The killing of former GAD official Bo Bo Min Theik, suspected of involvement in the Mrauk U crackdown, on 30 January was originally blamed by authorities on AA.
The administrator, who was travelling from Mrauk U to Sittwe was found dead under his car, the “first of a number of mysterious occurrences in the apparent murder case” according to state media, which reported the official was stabbed, shot and apparently set on fire by a number of assailants.
ARSA’s involvement in the Sittwe bombings cannot be ruled out, as the group has recently used improvised explosive devices (IEDs) in attacks on government forces. Security forces reportedly recently uncovered several ARSA IED training camps with crude bomb-making components.
ARSA’s latest attack on January 5 was reported to have injured five Myanmar army soldiers and involved an IED explosion near the village of Turaing in northern Maungdaw, an attack the group took credit for in a statement released on its Twitter account two days after the ambush.
But if ARSA is responsible, it would indicate a significant expansion of the insurgent group’s reach into firmly government-controlled areas.
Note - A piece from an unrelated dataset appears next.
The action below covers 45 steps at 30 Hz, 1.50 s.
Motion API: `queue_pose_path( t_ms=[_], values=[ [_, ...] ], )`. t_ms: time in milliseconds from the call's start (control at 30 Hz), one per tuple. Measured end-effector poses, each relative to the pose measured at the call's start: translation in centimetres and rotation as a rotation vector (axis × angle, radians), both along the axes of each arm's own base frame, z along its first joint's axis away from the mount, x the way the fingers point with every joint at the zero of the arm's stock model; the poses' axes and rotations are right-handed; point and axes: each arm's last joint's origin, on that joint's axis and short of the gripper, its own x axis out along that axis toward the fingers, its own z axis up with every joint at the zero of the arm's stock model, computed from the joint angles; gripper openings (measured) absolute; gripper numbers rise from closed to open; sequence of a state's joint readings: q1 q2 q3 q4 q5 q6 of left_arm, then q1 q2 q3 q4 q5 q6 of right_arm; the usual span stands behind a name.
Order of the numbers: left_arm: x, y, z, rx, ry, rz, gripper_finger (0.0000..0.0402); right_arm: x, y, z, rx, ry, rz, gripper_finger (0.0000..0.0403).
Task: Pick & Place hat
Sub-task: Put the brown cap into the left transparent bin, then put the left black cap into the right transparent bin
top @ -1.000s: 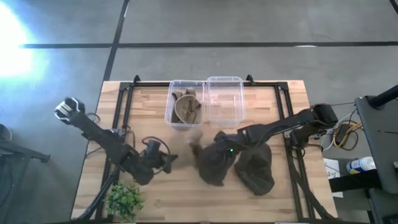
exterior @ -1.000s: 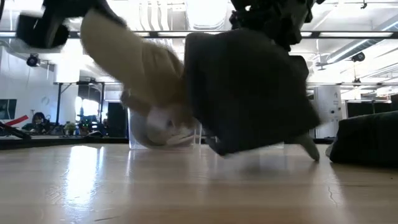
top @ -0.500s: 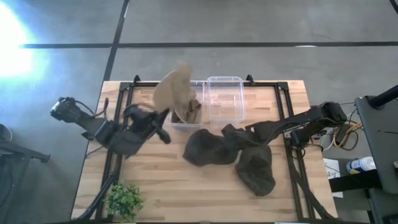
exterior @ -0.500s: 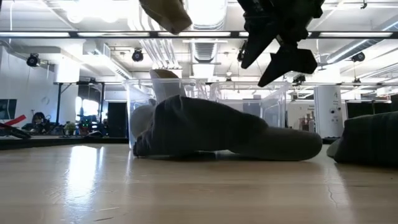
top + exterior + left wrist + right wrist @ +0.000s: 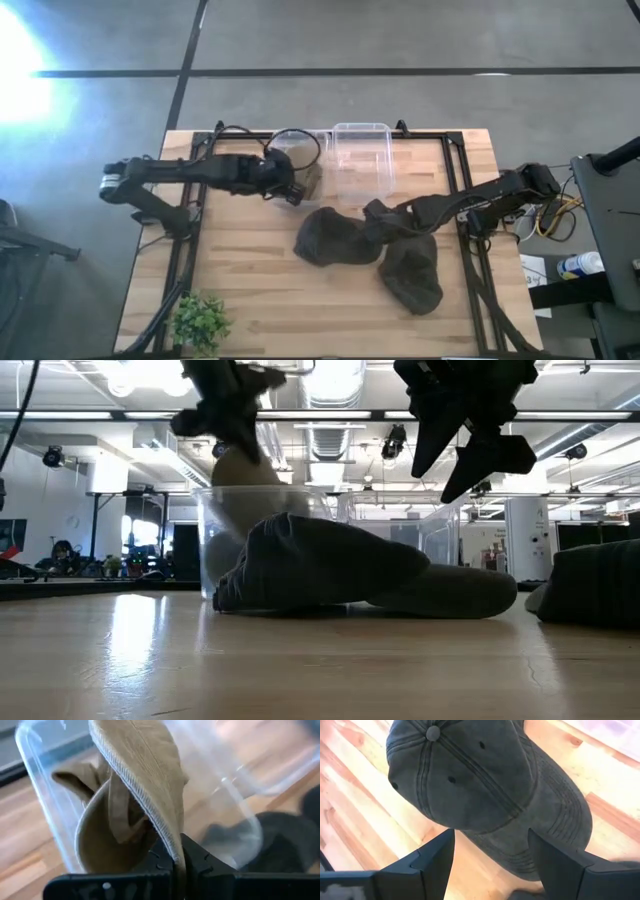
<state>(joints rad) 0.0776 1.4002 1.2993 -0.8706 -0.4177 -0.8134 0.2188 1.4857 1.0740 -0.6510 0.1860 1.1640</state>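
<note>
From where I stand, the placing step looks to be the one in hand. The left hand (image 5: 290, 183) hangs over the left clear plastic bin (image 5: 318, 138) at the far edge of the wooden bench (image 5: 250, 290), and it is pinched tight on the brim of a tan corduroy cap (image 5: 137, 780). In the left wrist view the cap dangles down into that bin, where a second tan cap (image 5: 75, 772) already lies against the wall. The low view shows the tan cap's crown just at the bin's rim.

I judge that the next move calls for the left fingers to part so the cap drops in, and then for the arm to lift straight clear without catching the bin's rim.

The right hand (image 5: 490, 851) hovers above a dark grey washed-cotton cap (image 5: 485, 790) that lies flat on the bench, near the middle. Its fingers are spread wide, one on each side of the cap's brim, and they hold nothing. Whether they touch the fabric I cannot tell. Another dark grey cap (image 5: 410, 270) lies just beside it, nearer the front edge. The right clear plastic bin (image 5: 362, 160) appears empty. A small green potted plant (image 5: 198, 320) sits at the front left corner.
</note>
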Motion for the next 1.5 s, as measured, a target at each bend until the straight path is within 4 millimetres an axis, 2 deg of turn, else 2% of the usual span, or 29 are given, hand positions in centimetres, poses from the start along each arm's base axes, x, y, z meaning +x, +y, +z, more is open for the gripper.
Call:
queue_pose_path(
  t_ms=[300,433,567,733,900,1000,1133,1200,1267,1367,1500],
  values=[
    [1.8,1.6,-2.6,-0.141,0.074,-0.035,0.0014,0.0,0.1,0.0,0.006,-0.003,-0.006,0.0247],
    [2.7,1.8,-3.8,-0.128,0.125,-0.062,0.0038,0.0,0.2,0.0,0.004,-0.004,0.001,0.0247],
    [2.8,1.7,-3.4,-0.07,0.102,-0.07,0.0069,-0.2,1.0,0.0,0.004,-0.003,0.027,0.0247],
    [1.6,1.6,-0.7,0.029,0.047,-0.066,0.0121,-0.8,2.4,-0.3,0.032,0.012,0.032,0.0247],
    [-0.2,0.8,3.8,0.12,-0.072,-0.054,0.0167,-2.0,3.5,-1.8,0.081,0.071,-0.051,0.0247],
    [-0.9,-0.6,6.6,0.125,-0.201,-0.113,0.0177,-3.0,4.0,-3.2,0.105,0.113,-0.11,0.0247],
    [-0.8,-4.1,8.3,0.081,-0.349,-0.322,0.0179,-4.2,4.3,-5.0,0.112,0.151,-0.181,0.0247],
    [-0.3,-6.2,7.8,0.066,-0.371,-0.394,0.0179,-4.6,4.2,-5.5,0.081,0.143,-0.218,0.0247],
    [0.5,-8.0,6.4,0.065,-0.339,-0.444,0.0179,-4.8,4.0,-6.1,0.06,0.121,-0.243,0.0247],
    [1.9,-10.1,2.9,0.058,-0.225,-0.498,0.0179,-4.8,3.7,-7.2,0.076,0.054,-0.25,0.0247],
    [3.8,-11.9,-2.0,0.052,-0.072,-0.53,0.0179,-5.0,3.4,-9.3,0.115,-0.067,-0.248,0.0247]
  ],
)
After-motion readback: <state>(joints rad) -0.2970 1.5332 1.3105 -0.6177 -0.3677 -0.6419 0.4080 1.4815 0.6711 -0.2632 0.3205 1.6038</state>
It’s also possible the incident could be used to further discredit ARSA, which the government has officially designated a terrorist organization under the hitherto unused 2014 Counter-Terrorism Law, and which state media derides as an “extremist Bengali terrorist” outfit.
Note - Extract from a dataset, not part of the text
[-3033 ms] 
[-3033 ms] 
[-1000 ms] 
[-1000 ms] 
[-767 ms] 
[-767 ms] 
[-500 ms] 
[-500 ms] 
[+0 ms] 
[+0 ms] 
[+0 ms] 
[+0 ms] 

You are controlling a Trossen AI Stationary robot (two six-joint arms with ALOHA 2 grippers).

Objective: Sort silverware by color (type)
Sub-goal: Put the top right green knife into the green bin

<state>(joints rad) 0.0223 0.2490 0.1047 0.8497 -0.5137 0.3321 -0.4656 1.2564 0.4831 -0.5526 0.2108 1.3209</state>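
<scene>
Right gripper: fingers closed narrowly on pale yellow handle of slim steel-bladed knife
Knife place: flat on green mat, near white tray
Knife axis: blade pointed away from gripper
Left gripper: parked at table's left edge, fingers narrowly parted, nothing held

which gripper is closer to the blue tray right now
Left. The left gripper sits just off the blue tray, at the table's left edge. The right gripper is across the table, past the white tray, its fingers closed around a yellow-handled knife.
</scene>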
On January 31, ARSA released another in a series of quixotic statements warning against “other armed groups, dacoit groups, human trafficking groups, drug trafficking groups and some other groups commissioned by the Burmese [Myanmar] terrorist government operating in disguise as ARSA” – further blurring an already complicated conflict and criminalized landscape in the Myanmar-Bangladesh borderlands.
Drug trafficking syndicates’ involvement in the Sittwe bombings is also possible. The border drug trade has been escalating for several years, with the rumored involvement by various armed groups and corrupt security officials and local businesspeople. Official seizures of yaa baa (methamphetamines) in Maungdaw in 2017 was estimated at 11.1 million pills, according to anti-narcotics police, with several high-profile busts.
On February 21, bombs detonated at two banks in the northern Shan state capital of Lashio, with suspicion first directed at the many ethnic armed organizations operating there, as military officials had for several months warned of potential “terrorist” bombings in the town.
The ethnic armed organizations have rarely targeted high density urban areas in this way, however, and as northern Shan State is home to dozens of Myanmar military commanded Pyithu Sit (People’s Militia), some of which are deeply involved in the drug trade, the bombings could have been retaliation for recent high-profile drug seizures or grudges that are more economic more than political.
What is clear is that Saturday’s bombings in Sittwe represent another stage in a mounting series of violent incidents that spell increased armed conflict throughout Rakhine state, and put a civilian-military establishment reputedly pursuing peace combating violence on more and more fronts across the country.